WORK ITEM: Your job with the data below: print everything from the line that holds "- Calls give" down to the line that holds "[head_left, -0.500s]", ends included, exactly, and nothing else.

━━ EXTRACTED ENTRIES ━━

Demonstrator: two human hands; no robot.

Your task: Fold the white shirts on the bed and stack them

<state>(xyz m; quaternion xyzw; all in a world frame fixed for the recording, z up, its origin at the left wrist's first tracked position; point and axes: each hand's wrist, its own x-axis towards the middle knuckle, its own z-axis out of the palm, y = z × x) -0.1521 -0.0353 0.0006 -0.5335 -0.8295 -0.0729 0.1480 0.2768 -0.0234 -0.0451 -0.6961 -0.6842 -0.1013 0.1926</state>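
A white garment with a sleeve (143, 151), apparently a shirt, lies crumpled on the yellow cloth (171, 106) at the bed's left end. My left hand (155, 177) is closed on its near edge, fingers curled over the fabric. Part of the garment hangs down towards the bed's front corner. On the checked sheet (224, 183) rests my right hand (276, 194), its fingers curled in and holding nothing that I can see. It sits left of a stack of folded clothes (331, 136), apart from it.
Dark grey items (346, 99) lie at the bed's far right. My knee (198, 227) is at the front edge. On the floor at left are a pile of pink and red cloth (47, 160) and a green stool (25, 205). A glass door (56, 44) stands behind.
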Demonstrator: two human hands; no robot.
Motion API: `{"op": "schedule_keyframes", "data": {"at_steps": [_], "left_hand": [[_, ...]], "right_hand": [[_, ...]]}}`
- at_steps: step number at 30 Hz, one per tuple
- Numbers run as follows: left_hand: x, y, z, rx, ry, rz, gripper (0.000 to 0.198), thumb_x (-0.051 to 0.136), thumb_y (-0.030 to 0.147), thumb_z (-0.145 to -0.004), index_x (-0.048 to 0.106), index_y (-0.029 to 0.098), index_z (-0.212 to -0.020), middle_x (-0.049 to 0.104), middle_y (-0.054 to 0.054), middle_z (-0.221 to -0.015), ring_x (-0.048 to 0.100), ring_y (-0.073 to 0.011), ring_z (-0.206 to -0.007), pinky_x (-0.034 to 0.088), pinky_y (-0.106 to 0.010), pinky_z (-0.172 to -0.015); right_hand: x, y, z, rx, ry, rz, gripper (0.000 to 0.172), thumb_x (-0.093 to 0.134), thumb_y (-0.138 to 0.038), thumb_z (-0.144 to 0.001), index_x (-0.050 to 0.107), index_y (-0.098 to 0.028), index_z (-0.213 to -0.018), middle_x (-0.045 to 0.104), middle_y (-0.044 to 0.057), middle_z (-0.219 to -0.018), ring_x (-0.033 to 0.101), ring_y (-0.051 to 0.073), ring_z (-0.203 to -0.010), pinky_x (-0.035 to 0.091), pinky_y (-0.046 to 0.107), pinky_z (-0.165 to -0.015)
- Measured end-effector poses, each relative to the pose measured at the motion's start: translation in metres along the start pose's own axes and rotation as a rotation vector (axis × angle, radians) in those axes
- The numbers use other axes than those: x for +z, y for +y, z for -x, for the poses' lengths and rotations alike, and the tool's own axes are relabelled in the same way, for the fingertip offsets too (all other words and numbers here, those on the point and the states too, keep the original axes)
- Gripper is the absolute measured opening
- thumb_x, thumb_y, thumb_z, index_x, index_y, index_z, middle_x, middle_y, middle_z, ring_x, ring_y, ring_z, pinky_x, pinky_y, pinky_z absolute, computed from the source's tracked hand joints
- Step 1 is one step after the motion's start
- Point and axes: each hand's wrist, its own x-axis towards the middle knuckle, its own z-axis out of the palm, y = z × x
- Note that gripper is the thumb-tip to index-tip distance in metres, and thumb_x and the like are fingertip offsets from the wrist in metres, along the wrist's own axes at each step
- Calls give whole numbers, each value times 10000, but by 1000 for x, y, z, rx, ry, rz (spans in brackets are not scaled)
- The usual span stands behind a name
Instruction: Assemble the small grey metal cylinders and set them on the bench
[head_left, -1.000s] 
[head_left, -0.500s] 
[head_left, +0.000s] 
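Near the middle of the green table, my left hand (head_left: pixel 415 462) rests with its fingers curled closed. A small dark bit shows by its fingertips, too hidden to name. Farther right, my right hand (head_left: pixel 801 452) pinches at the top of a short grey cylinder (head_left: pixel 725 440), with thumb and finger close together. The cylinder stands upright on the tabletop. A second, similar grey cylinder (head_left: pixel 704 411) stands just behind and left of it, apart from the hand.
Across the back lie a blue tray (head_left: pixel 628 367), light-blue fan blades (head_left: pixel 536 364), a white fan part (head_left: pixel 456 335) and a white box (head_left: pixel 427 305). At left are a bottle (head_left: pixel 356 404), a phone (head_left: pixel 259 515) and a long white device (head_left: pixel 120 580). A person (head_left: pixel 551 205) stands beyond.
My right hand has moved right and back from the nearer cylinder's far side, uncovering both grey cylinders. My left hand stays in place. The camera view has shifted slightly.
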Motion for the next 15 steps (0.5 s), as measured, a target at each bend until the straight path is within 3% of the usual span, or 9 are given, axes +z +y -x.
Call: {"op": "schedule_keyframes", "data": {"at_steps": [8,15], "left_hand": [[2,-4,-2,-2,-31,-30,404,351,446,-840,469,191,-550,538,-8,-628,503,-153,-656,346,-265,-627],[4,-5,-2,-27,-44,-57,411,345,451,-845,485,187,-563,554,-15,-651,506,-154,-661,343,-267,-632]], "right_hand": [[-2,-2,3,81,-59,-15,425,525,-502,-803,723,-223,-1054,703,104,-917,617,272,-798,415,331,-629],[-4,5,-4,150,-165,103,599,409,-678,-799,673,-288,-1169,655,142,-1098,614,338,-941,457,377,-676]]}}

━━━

WRITTEN SOLUTION:
- Calls give whole numbers, each value times 10000, but by 1000 for x, y, z, rx, ry, rz (spans in brackets are not scaled)
- The usual span stands behind a name
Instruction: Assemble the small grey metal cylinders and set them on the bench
[head_left, -1.000s] 
[head_left, -0.500s] 

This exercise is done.